I have an array of Image url's stored in img_urls which I need to download and apply some Google vision.
if __name__ == '__main__':
img_urls = [ALL_MY_Image_URLS]
runAll(img_urls)
print("--- %s seconds ---" % (time.time() - start_time))
This is my runAll() method
def runAll(img_urls):
num_cores = multiprocessing.cpu_count()
print("Image URLS {}",len(img_urls))
if len(img_urls) > 2:
numberOfImages = 0
else:
numberOfImages = 1
start_timeProcess = time.time()
pool = multiprocessing.Pool()
pool.map(annotate,img_urls)
end_timeProcess = time.time()
print('\n Time to complete ', end_timeProcess-start_timeProcess)
print(full_matching_pages)
def annotate(img_path):
file = requests.get(img_path).content
print("file is",file)
"""Returns web annotations given the path to an image."""
print('Process Working under ',os.getpid())
image = types.Image(content=file)
web_detection = vision_client.web_detection(image=image).web_detection
report(web_detection)
I am getting this as the warning when I run it and python crashes
objc[67570]: +[__NSPlaceholderDate initialize] may have been in progress in another thread when fork() was called.
objc[67570]: +[__NSPlaceholderDate initialize] may have been in progress in another thread when fork() was called.

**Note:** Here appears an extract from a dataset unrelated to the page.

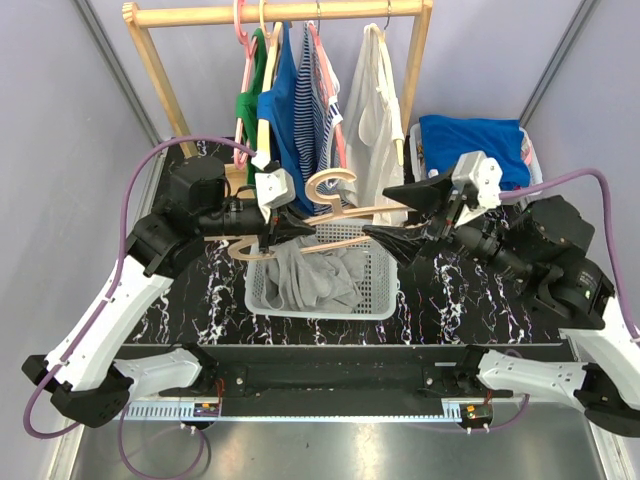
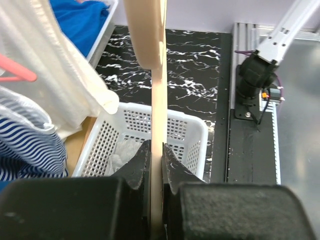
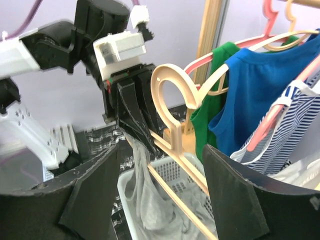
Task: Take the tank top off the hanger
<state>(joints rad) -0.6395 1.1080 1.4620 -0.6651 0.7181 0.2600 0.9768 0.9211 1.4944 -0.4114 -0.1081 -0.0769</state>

We cannot safely call it or ignore it in the fork() child process. Crashing instead. Set a breakpoint on objc_initializeAfterForkError to debug.
objc[67567]: +[__NSPlaceholderDate initialize] may have been in progress in another thread when fork() was called.
objc[67567]: +[__NSPlaceholderDate initialize] may have been in progress in another thread when fork() was called. We cannot safely call it or ignore it in the fork() child process. Crashing instead. Set a breakpoint on objc_initializeAfterForkError to debug.
objc[67568]: +[__NSPlaceholderDate initialize] may have been in progress in another thread when fork() was called.
objc[67568]: +[__NSPlaceholderDate initialize] may have been in progress in another thread when fork() was called. We cannot safely call it or ignore it in the fork() child process. Crashing instead. Set a breakpoint on objc_initializeAfterForkError to debug.
objc[67569]: +[__NSPlaceholderDate initialize] may have been in progress in another thread when fork() was called.
objc[67569]: +[__NSPlaceholderDate initialize] may have been in progress in another thread when fork() was called. We cannot safely call it or ignore it in the fork() child process. Crashing instead. Set a breakpoint on objc_initializeAfterForkError to debug.
objc[67571]: +[__NSPlaceholderDate initialize] may have been in progress in another thread when fork() was called.
objc[67571]: +[__NSPlaceholderDate initialize] may have been in progress in another thread when fork() was called. We cannot safely call it or ignore it in the fork() child process. Crashing instead. Set a breakpoint on objc_initializeAfterForkError to debug.
objc[67572]: +[__NSPlaceholderDate initialize] may have been in progress in another thread when fork() was called.
objc[67572]: +[__NSPlaceholderDate initialize] may have been in progress in another thread when fork() was called. We cannot safely call it or ignore it in the fork() child process. Crashing instead. Set a breakpoint on objc_initializeAfterForkError to debug.
Upvotes: 196
Views: 104598
Reputation: 61
I was facing this issue on MacOS, the following flag worked for me.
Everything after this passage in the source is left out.